Character Encoding
Character Encoding
Created on Sep 10, 2025, Last Updated on Oct 19, 2025, By a Developer
ASCII
ASCII is the first character encoding system, and the entire system is established around English language. Give the most used characters, ASCII only use 7 bits to represent the whole character sets.
One interesting is that A is assigned as 65, which is represented as 01000001, and ‘a’ as 97 which is 01100001, which only have one different digits in their binary sequence.
Unicode
ASCII hit its limit pretty soon, even with one byte of size, it can at most represent 256 characters, which is far from enough in a single language link Chinese, Japanese, and etc. Before Unicode become the standard character encoding on web, even one language can have multiple way of encoding characters, which brought a lot of problems.
Unicode essentially is a huge map for (almost) all characters in the world, no matter languages. Currently Unicode has collect more than 150K characters, and each one can be represented as U+####. For example, L will be U+004C, where 004C is the hex code of 76.
UTF-8
Just by assigning different character a different number won’t help too much. There are several challenge to push Unicode to wider audience:
- Backward compatibility to ASCII.
- Space for a single character can grow 4 times bigger for English characters.

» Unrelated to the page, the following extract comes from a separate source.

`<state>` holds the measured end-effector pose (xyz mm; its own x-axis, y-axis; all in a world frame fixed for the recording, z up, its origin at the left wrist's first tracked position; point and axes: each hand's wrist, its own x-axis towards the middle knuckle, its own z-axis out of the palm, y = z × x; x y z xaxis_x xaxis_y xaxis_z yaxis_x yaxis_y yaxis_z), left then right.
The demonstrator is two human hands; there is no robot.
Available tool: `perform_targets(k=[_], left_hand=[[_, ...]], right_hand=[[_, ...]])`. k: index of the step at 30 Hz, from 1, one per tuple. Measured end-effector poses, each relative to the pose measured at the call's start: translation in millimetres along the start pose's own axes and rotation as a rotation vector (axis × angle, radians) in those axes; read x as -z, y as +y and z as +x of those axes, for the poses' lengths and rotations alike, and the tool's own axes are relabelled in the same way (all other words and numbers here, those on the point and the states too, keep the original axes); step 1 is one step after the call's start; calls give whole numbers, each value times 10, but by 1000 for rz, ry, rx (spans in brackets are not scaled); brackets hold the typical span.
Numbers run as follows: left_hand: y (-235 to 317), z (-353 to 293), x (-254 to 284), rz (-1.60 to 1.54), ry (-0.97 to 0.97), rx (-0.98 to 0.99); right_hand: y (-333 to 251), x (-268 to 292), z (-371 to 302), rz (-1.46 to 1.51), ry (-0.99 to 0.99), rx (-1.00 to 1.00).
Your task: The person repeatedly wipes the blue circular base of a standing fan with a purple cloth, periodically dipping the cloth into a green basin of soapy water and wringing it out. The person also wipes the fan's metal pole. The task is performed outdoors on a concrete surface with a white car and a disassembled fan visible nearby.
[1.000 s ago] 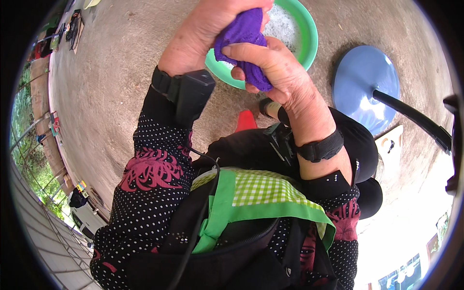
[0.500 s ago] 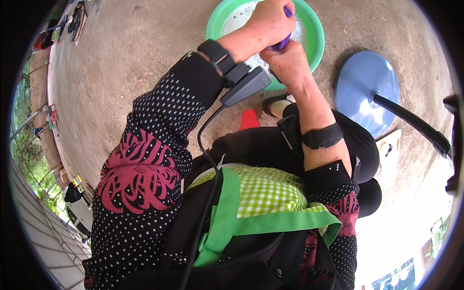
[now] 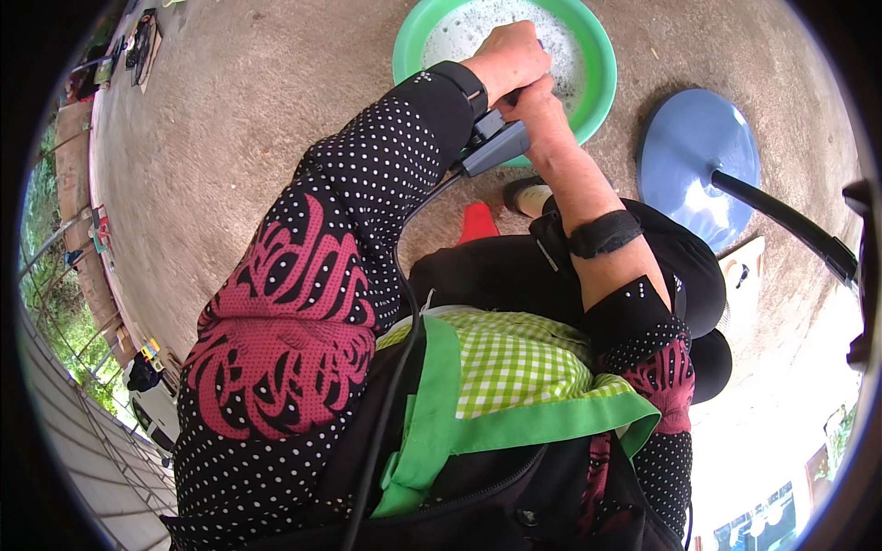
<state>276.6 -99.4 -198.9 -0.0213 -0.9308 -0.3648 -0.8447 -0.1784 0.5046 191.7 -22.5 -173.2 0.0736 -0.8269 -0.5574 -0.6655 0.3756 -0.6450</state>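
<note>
Both my hands are together over the near part of a round green basin (image 3: pixel 602 87) that holds white, sudsy water (image 3: pixel 457 37). My left hand (image 3: pixel 511 59) is closed, with its fingers wrapped round a purple cloth. Just nearer to me, my right hand (image 3: pixel 542 112) is closed too and presses up against the left one. Only a sliver of the purple cloth (image 3: pixel 540 44) shows beside the left knuckles; the fists hide the rest. A dark grey device (image 3: pixel 497 149) with a cable hangs by my left wrist.
On the right stands a round blue-grey base (image 3: pixel 684 174) with a black pole (image 3: pixel 781 219) leaning toward the right edge. A red object (image 3: pixel 478 222) lies on the concrete floor (image 3: pixel 248 101) between the basin and my lap, next to a shoe (image 3: pixel 528 196).
Both hands have come nearer to me and lower, still gripping the purple cloth. The left forearm has swung right, and less of the cloth shows now.
</note>
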Motion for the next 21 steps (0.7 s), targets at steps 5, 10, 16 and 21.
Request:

- Some protocols treat 8 consecutive
0s as end of stream.
ASCII only need 7 bits, so the first bit is always 0. UTF-8 take advantage of this, using the first few bits to infer the encoding structure.
0#######: the character only occupy 1 byte.10######: this is not the first byte of the character.110#####: this is the first byte of the character, and the character occupy 2 bytes.1110####: this is the first byte of the character, and the character occupy 3 bytes.11110###: this is the first byte of the character, and the character occupy 4 bytes.
On top of that, A Byte Order Mark (BOM) may or may not be added to the start of the entire sequence, to indicate the encoding is big-endian or little-endian.
print("L".encode("utf-8").hex()) # 4c
print("😁".encode("utf-8").hex()) # f09f9881
# f09f9881 => 11110000 10011111 10011000 10000001
UTF-16 & UTF-32
While UTF-8 can have character encoded into 1-4 bytes. UTF-16 will encode them into either 2 or 4 bytes. UTF-32 will encode everything into 4 bytes.